It's August. For millions of Americans, that means it's time for vacation travel.
If you're hitting the road this month for some family fun before school starts, make sure you take precautions to beat the summer heat. The American Automobile Association (AAA) reminds motorists that summer weather can cause temperatures inside a parked vehicle to reach levels that can be dangerous or even fatal--especially to children and pets.
When the outside temperature is 93 degrees, the temperature inside a car, even with a window cracked, can reach 125 degrees in just 20 minutes. It can soar to about 140 degrees in 40 minutes, reports the National Safe Kids Campaign, a safety program whose sponsors include Children's National Medical Center in Washington. Under those conditions, kids or animals left in cars can die or suffer permanent disability in a matter of minutes. Why? The extreme heat rapidly overwhelms the body's ability to regulate its temperature, and the body's major organs may shut down.
Babies and small children are in particular danger if they are left in a car in hot weather.
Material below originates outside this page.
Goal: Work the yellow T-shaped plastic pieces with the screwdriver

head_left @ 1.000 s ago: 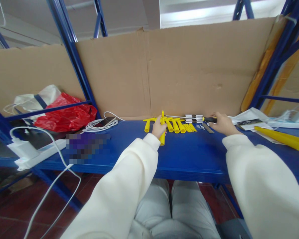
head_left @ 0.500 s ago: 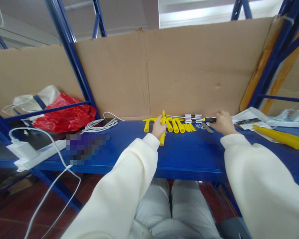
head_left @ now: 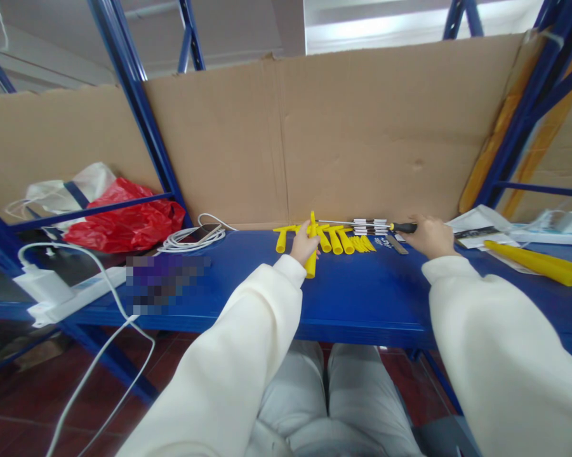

So when your family makes a "pit stop," be sure everyone is out of the car and safe in the shade--including any pets who have come along with you.
When you get back to the car from your rest stop, open the doors if it has been parked in the hot sun, the AAA advises. Let the interior cool for a few minutes before you climb in. In the summer, it's a good idea to use a sun shield to cover the windshield when the car is parked to lessen heat buildup and to help protect the vehicle's interior. If you don't have a sun shield, at least use a towel to cover metal and plastic parts on safety belts and child safety seats. When they are exposed to the sun in hot weather, the metal parts can get hot enough to cause serious burns.
Your family should be sure to bring along plenty of cool water for everyone in the car. Make sure to refill your bottles during rest stops. When it's hot outside it's especially important to drink water, even if you're just sitting in the back seat of the family car. Water helps keep your body cool.
We function best when our body temperature is about 98.6 degrees Fahrenheit. Luckily, we have a built-in air conditioning system to keep us at that temperature. It's called sweating! When the body gets too hot, water escapes through the pores in the skin in the form of sweat. Then it evaporates into the air. As the sweat evaporates, it cools the body down.
While you're on the road, make sure to replace the water you lose from sweating. It may mean you have to ask the driver to make an extra rest stop or two so you can go to the bathroom--but that will give you a chance to buy tons of funny postcards to send your friends back home.
Tips for Parents
Since the start of June, at least 19 children have died as a result of being trapped in automobiles parked in the searing heat, reports the National Safe Kids Campaign. "Many of these deaths are the tragic result of parents who don't know the lethal conditions of a closed car in hot weather," says Heather Paul, the program's executive director. "All adults need to understand that any unlocked car can become a deadly playground for small children, who may know how to enter but, once inside, are unable to escape." A Safe Kids survey found that only 50 percent of parents always lock their cars at home and one of out of five parents rarely or never do so. More than half of the deaths reported this year occurred when children crawled into unlocked cars while playing.
The Safe Kids Campaign provides these tips for the remaining summer days:
* Keep cars locked at all times, even in the garage or driveway.
* Teach children not to play in or around cars.
* Never leave your child in an unattended car, even with the windows down.
* If your child gets locked inside a car, dial 911 or your local emergency number immediately.
For more information, write to the National Safe Kids Campaign, 1301 Pennsylvania Ave. NW, Suite 1000, Washington, DC 20004, or visit the program's Web site, www.safekids.org.
For You to Do
Is your family packing up for vacation travel? Make yourself a road-trip kit to carry along.
Depending on what you want and how much room there is in your car, your stuff could go in your backpack, a small suitcase or even a shoe box. Here are some ideas for what to include:
* A map of your route and a tour book about your destination.
* A personal tape player and cassettes. Include your favorite music or book on tape. Your library will have many to choose from.
* Hard candy or other snacks that won't melt.
* Foil-wrapped wet tissues in case your hands get sticky.
* A sketchbook and colored pencils.
* Your diary.
* Crosswords, puzzles or other word games.
* A refillable squeeze bottle of water.
* Your favorite stuffed animal.
* Address book and stamps so you can keep in touch with your friends back home by sending them postcards.